Becker scanned the man’s pudgy fingers for a ring. Nothing. I’m so close, he thought. “Ein Ring!” Becker repeated as the door slammed shut.
David Becker stood a long moment in the well-furnished hallway. A replica of a Salvador Dali hung nearby. “Fitting,” Becker groaned. Surrealism. I’m trapped in an absurd dream. He’d woken up that morning in his own bed but had somehow ended up in Spain breaking into a stranger’s hotel room on a quest for some magical ring.
Strathmore’s stern voice pulled him back to reality: You must find that ring.
Becker took a deep breath and blocked out the words. He wanted to go home. He looked back to the door marked 301. His ticket home was just on the other side—a gold ring. All he had to do was get it.
He exhaled purposefully. Then he strode back to suite 301 and knocked loudly on the door. It was time to play hardball.
The German yanked open the door and was about to protest, but Becker cut him off. He flashed his Maryland squash club ID and barked, “Polizei!” Then Becker pushed his way into the room and threw on the lights.

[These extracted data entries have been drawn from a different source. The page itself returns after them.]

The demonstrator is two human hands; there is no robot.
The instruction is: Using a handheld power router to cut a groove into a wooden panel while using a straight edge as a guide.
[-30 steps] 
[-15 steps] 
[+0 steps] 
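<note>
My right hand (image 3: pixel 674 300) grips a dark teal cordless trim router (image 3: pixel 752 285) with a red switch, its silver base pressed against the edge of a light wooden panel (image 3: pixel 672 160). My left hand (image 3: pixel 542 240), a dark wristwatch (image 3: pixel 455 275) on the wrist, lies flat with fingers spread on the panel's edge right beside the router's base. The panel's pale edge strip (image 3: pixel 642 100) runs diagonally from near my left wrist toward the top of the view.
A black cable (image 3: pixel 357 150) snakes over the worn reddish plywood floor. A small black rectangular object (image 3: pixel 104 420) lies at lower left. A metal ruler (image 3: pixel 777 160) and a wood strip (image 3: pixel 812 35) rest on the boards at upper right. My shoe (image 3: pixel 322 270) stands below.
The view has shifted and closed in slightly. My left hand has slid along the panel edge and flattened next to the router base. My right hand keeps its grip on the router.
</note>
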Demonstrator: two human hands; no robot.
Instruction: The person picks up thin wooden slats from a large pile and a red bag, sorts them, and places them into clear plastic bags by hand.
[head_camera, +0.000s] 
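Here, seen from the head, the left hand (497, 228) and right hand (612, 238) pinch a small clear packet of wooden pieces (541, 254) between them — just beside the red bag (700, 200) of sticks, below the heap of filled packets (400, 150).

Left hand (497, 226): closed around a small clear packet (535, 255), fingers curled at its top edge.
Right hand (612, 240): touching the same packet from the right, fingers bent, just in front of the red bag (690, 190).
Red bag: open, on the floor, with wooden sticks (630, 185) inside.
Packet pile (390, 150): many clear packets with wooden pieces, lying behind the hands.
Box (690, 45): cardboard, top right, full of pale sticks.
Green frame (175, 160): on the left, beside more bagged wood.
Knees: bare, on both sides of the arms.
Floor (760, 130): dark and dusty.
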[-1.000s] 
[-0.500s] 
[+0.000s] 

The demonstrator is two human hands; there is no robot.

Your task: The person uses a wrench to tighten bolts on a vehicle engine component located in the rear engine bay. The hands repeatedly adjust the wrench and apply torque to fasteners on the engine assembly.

Wheeling, the German squinted in shock. “Was machst—”
“Silence!” Becker switched to English. “Do you have a prostitute in this room?” Becker peered around the room. It was as plush as any hotel room he’d ever seen. Roses, champagne, a huge canopy bed. Rocío was nowhere to be seen. The bathroom door was closed.
“Prostituiert?” The German glanced uneasily at the closed bathroom door. He was larger than Becker had imagined. His hairy chest began right under his triple chin and sloped outward to his colossal gut. The drawstring of his white terry-cloth Alfonso XIII bathrobe barely reached around his waist.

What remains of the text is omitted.